→ EXERCISE GOAL
Beneath this instruction is a block of data; output from it exactly the lines that run from the one containing "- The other" through the one containing "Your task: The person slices", inclusive.

─── PROVIDED RECORDS

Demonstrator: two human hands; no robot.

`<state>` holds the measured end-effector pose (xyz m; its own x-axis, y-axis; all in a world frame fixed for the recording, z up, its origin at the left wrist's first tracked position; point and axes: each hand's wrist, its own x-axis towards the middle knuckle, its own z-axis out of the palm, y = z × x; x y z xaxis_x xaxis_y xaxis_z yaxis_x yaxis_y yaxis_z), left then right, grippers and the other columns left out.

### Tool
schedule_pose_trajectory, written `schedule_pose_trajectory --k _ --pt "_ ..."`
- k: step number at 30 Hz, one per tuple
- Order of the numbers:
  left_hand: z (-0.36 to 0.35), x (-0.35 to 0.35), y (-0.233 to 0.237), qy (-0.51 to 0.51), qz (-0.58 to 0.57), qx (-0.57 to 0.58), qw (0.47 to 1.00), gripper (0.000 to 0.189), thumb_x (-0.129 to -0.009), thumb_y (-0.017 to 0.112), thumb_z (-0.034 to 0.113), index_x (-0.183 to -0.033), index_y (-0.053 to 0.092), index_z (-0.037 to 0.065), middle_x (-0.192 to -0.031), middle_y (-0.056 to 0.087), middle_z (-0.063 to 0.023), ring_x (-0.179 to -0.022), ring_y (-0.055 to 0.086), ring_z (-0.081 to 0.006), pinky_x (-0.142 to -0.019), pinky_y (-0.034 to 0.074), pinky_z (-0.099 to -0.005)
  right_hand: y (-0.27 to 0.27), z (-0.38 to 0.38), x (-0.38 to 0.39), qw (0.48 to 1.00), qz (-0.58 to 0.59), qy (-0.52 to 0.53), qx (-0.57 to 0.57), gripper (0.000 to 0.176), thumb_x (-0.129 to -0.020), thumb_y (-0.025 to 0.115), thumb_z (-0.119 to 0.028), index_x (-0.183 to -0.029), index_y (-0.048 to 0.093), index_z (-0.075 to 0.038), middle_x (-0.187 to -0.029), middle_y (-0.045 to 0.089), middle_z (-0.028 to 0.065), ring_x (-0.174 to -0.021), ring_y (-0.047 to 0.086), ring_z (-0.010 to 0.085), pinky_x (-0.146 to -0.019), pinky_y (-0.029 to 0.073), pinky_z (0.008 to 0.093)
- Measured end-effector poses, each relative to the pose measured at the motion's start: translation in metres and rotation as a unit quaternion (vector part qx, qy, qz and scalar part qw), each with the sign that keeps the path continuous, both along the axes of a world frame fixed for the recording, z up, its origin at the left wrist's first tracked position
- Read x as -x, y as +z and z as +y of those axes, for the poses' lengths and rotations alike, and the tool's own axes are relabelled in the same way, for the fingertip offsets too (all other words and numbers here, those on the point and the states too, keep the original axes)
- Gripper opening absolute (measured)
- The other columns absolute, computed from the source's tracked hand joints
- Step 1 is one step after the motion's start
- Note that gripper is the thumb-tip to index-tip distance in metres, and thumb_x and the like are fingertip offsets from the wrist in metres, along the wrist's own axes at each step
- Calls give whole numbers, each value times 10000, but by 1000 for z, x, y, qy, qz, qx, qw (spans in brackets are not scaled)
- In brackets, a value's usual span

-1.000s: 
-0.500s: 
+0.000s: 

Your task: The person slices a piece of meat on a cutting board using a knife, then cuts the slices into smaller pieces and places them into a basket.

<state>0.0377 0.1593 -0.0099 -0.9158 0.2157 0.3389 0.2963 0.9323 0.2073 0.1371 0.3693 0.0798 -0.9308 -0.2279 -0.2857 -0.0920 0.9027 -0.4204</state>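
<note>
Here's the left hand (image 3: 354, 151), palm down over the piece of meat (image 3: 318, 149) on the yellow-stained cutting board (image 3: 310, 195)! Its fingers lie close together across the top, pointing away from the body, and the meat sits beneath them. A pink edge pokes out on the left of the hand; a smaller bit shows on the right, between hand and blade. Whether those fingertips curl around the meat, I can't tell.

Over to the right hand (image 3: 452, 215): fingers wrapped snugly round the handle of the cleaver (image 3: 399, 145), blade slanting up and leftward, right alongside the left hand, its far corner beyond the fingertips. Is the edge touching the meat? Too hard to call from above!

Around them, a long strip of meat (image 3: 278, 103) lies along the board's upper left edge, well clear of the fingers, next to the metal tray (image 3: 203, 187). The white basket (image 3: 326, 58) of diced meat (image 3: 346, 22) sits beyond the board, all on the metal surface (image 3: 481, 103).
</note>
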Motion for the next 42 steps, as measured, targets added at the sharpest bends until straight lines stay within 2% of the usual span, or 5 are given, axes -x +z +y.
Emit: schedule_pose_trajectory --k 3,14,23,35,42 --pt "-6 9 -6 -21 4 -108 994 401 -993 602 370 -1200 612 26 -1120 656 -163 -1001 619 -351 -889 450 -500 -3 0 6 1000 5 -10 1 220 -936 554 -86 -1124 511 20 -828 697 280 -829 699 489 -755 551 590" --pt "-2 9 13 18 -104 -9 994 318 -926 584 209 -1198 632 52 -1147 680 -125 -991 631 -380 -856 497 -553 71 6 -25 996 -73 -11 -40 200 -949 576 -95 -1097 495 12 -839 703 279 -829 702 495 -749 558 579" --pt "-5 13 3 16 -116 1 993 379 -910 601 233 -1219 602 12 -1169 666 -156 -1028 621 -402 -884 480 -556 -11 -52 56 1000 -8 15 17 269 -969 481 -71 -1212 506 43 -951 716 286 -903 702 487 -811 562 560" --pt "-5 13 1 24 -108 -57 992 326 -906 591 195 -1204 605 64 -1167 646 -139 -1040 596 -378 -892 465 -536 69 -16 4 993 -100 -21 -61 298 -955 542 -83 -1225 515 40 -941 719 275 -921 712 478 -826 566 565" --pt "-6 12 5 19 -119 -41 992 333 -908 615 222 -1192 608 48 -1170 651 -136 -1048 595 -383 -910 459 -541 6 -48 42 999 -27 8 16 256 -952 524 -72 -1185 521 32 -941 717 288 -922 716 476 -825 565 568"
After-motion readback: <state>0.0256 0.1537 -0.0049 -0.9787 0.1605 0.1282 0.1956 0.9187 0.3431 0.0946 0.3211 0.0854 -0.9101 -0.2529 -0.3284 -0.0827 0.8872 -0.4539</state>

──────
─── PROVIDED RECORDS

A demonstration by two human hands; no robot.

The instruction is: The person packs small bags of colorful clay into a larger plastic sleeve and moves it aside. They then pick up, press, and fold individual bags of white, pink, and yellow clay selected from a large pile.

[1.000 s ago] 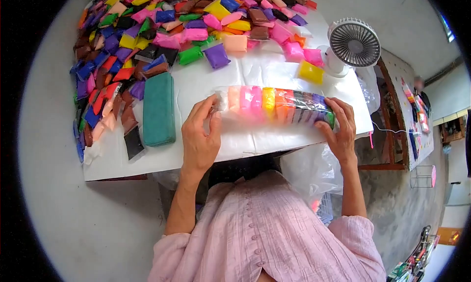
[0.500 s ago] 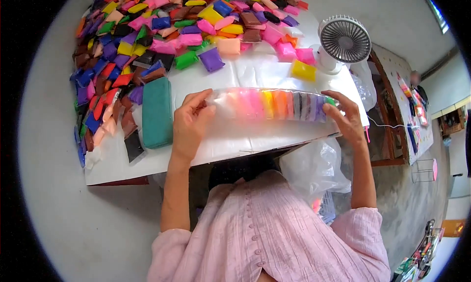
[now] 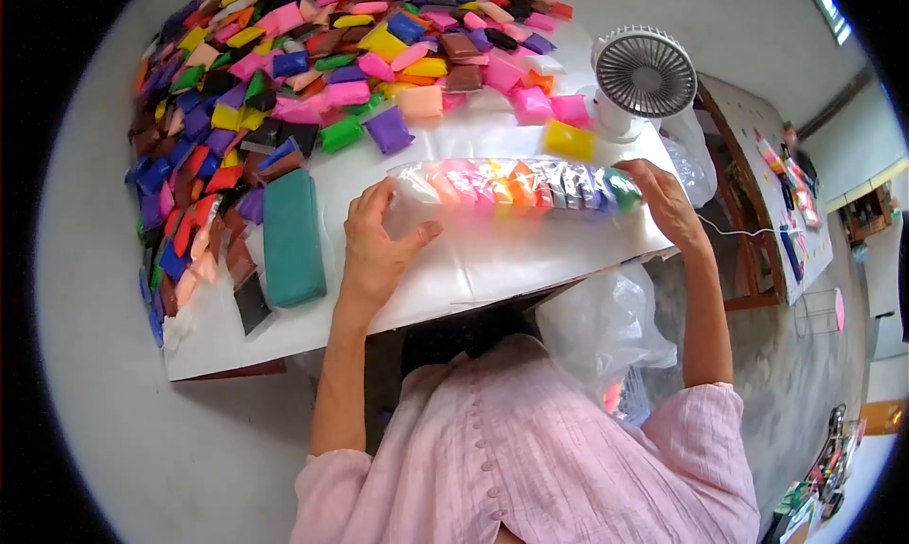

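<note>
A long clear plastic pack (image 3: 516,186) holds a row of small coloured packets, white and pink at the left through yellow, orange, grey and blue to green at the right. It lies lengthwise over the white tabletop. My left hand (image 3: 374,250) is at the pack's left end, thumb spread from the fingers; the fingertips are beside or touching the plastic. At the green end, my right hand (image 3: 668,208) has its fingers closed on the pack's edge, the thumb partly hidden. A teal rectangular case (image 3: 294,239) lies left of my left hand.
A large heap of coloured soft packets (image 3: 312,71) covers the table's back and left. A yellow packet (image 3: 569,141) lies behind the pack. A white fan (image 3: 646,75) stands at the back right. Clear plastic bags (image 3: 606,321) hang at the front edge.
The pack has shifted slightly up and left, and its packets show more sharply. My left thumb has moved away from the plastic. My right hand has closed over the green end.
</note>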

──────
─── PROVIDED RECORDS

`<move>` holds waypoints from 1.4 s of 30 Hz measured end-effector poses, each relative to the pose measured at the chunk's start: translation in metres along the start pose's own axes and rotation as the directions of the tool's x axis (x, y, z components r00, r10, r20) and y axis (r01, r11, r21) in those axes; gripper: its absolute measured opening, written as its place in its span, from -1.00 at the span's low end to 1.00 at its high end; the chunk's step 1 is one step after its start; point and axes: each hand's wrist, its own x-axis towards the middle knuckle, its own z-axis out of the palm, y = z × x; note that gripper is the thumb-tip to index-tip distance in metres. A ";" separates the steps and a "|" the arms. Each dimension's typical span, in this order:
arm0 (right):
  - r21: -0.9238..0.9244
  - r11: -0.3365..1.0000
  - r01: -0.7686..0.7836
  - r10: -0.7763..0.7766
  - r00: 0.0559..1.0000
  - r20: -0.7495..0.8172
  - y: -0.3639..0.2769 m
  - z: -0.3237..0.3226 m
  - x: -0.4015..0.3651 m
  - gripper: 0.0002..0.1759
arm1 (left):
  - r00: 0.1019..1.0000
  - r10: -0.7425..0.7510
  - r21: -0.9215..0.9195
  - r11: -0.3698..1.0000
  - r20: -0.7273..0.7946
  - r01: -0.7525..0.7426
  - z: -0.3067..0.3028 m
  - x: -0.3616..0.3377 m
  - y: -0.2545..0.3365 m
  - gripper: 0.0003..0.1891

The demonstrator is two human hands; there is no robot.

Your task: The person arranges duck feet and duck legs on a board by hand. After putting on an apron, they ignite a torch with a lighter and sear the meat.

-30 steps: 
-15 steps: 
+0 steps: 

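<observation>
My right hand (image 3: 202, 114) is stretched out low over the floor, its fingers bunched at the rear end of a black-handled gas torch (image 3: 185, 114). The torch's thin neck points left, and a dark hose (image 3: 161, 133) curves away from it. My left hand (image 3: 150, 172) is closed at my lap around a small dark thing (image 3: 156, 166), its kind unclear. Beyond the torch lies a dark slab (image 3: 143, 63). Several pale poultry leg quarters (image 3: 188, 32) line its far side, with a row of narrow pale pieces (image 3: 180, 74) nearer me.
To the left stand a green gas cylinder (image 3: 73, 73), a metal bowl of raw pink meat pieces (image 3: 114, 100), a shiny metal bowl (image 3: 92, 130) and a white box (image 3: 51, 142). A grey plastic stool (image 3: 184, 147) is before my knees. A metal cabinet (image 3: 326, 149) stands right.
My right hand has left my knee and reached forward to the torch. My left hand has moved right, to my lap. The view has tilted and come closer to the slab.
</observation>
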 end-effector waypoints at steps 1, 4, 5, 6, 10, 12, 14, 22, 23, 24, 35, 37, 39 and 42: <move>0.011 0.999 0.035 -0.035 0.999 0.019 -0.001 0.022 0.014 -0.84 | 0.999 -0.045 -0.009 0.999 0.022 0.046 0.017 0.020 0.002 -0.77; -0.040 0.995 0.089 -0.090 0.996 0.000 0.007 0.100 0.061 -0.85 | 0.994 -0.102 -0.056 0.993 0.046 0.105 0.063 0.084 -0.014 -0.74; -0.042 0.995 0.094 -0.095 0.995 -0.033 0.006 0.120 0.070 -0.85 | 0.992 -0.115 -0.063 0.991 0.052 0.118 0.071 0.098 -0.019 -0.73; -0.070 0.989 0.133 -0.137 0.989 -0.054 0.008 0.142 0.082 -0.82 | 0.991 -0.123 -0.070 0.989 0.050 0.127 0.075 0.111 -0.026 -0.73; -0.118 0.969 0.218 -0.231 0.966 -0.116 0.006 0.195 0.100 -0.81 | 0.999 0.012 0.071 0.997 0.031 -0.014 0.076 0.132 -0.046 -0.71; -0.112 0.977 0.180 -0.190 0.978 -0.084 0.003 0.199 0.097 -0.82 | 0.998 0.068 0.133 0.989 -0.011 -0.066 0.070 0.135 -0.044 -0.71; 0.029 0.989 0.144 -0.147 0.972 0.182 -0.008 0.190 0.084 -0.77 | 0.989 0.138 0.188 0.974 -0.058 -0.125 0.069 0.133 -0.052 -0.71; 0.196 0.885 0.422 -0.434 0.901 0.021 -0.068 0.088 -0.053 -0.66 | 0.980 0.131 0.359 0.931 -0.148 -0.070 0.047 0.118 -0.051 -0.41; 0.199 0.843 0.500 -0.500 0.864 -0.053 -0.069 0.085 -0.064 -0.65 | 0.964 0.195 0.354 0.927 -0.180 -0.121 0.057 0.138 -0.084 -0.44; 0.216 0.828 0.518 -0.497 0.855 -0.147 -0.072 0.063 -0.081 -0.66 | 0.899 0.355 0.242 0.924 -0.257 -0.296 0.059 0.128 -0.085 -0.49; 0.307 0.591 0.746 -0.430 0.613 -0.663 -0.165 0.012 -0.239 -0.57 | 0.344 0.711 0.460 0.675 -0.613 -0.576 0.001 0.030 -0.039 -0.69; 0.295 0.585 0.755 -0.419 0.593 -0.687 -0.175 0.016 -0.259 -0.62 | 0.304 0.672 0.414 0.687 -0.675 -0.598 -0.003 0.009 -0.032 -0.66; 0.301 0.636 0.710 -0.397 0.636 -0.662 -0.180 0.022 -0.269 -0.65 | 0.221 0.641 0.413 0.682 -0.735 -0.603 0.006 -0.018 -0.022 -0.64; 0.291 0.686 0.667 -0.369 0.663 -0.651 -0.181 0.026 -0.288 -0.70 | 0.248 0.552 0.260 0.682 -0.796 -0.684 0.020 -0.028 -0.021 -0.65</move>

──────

→ ANSWER
- The other columns absolute, computed from the source's tracked hand joints
- Step 1 is one step after the motion's start
- Note that gripper is the thumb-tip to index-tip distance in metres, and thumb_x and the like are fingertip offsets from the wrist in metres, along the wrist's own axes at each step
- Calls give whole numbers, each value times 10000, but by 1000 for z, x, y, qy, qz, qx, qw (spans in brackets are not scaled)
- In brackets, a value's usual span

-1.000s: 
-0.500s: 
+0.000s: 

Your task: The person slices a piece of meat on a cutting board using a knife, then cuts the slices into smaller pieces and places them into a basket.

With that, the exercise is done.